We bought masks to filter the air on the dusty roads (check out my hair after no trim for six months, no brushing that morning and a few minutes in a tuk tuk !):
![]()
I was taken by the traditional wooden two-storey houses on stilts in the villages we passed along the way, but was lulled by the scenery and forgot about photos (Stu took most of the pictures I’ve put up here). At Beng Mealea, our first stop was the toilet, about which I had some fears, which proved unfounded, as the loo block was clean, western-style and had paper. The temple setting was more bush than jungle, or perhaps it was just the dry season weather giving the vegetation the sun-flattened, dull-barked look I mentally file under “bush” (I forgot to mention - a stretch of the airport road was lined with gum trees - I felt suddenly nostalgic!), but the tall trees provided welcome shade regardless. At the entrance to the site we acquired a guide, a young woman who spoke, I think, no English, who led us around the wooden walkway that has been constructed around some, but not all, of the temple, and helped us negotiate the piles of rubble. Though shorter than I, she climbed up and down the hills of big, jumbled rectangular blocks with great agility and confident stretches that put me to shame. Being a complete coward and not experienced in climbing anything more challenging than stairs, I found that I did best physically and mentally as a quadruped, and did most of my exploring on all fours. Squeezing through a window and stalking over roofs, we found carved false doors, crypt-like corridors, a library covered in strangler figs, an inaccessible courtyard covered in a wild carpet of plants, and ways rendered impassable by fallen ceilings.
After the tour finished, we were free to explore on our own. Even at the major temples, visitors are given the right to climb steep and dangerous stairs and only shut out of structurally unsound areas. I can’t recall a single warning sign at Beng Mealea. We overheard a guide telling his two Japanese tourists that a rockfall at their feet was where another two Japanese girls had fallen and broken limbs in the wet season. Exploring was great fun, and we even managed to get slightly lost!

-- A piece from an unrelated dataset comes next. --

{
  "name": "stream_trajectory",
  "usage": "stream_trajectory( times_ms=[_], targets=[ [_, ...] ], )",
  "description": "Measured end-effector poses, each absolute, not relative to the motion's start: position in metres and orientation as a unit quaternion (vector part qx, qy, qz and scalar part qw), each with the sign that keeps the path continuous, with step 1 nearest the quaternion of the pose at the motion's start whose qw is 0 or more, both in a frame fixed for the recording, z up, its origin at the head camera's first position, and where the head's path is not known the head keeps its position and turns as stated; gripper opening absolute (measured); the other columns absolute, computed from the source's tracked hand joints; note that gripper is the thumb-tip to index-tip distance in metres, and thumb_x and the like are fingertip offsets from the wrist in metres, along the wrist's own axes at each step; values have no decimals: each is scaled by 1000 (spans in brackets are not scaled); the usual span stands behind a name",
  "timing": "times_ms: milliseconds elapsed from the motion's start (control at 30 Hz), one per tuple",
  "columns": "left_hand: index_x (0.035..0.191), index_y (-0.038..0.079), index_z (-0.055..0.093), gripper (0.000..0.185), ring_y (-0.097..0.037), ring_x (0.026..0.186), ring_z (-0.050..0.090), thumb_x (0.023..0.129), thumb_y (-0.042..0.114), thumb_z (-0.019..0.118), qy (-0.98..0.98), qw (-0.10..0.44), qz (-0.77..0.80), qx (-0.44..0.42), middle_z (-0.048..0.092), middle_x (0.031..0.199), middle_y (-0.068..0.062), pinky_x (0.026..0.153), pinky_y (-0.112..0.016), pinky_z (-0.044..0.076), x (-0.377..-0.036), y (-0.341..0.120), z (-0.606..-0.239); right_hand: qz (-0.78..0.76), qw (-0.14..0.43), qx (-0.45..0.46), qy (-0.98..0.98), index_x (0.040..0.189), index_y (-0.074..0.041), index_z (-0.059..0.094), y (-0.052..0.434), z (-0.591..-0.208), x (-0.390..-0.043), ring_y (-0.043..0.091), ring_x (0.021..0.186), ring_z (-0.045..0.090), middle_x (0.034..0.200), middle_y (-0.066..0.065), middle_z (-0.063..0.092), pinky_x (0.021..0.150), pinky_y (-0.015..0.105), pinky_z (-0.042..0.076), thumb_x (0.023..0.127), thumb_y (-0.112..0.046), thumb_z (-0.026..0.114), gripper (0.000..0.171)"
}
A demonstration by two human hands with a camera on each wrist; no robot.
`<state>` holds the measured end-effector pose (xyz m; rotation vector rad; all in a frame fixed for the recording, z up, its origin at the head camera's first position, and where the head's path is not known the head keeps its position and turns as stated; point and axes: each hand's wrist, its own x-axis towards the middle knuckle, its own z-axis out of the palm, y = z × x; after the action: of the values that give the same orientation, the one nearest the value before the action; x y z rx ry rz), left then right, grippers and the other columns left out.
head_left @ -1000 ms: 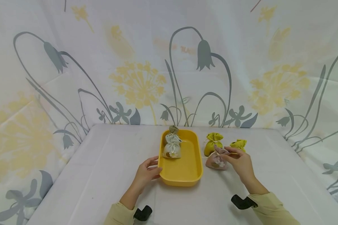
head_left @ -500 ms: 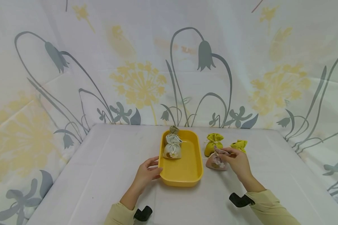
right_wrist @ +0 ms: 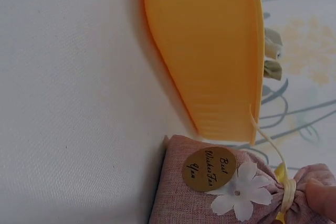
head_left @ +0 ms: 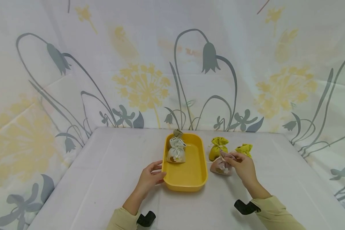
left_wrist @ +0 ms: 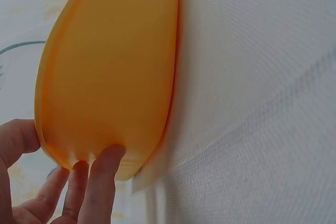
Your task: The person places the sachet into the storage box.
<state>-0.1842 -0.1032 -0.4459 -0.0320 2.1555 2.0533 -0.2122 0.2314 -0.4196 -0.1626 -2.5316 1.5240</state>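
With my right hand (head_left: 244, 167) I pinch the gathered neck of the pink pouch (head_left: 220, 166), right of the yellow tray (head_left: 189, 177), some way in from the tabletop's (head_left: 123, 147) far edge; from here I cannot tell if its base touches. My left hand (head_left: 149, 176) grips the tray's left rim. A yellow-green pouch (head_left: 218, 150) stands just behind. I judge that the pinch should be firm above the cord (right_wrist: 289, 195).

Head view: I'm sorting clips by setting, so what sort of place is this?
Probably a screened tabletop workspace: floral cloth hangs behind and beside a white-topped table, where a yellow tray stands.
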Motion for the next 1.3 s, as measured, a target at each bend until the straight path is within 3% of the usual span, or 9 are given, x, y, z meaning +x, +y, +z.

This dancing Shiva was on a fallen stone at the bottom of a pile:
![]()
These kids were climbing around the ruins, carrying tinder (I think), or possibly thatching material. [Edit: Stu thinks it’s a straw doll]:
![]()
A shaft of light in a corridor:
![]()
As we explored, I started to feel puzzled by the generally good condition of the temple’s intact parts and carvings, and of the rubble in the piles. Furthermore, while strangler figs had certainly got going over the walls, there were none of the giant silk cotton trees that we had seen at Ta Prohm and elsewhere. The invasion of the jungle didn’t seem a particularly ancient one. Something wasn’t adding up, and when we were leaving, Som enlightened us. The temple had been in good condition, he said, until the civil war, when it was damaged by artillery. For me this cast a retrospective shadow over the fun we’d had exploring this “lost jungle temple”. Still, I’m glad we went. Many an old ruin became a ruin because of a war, I guess.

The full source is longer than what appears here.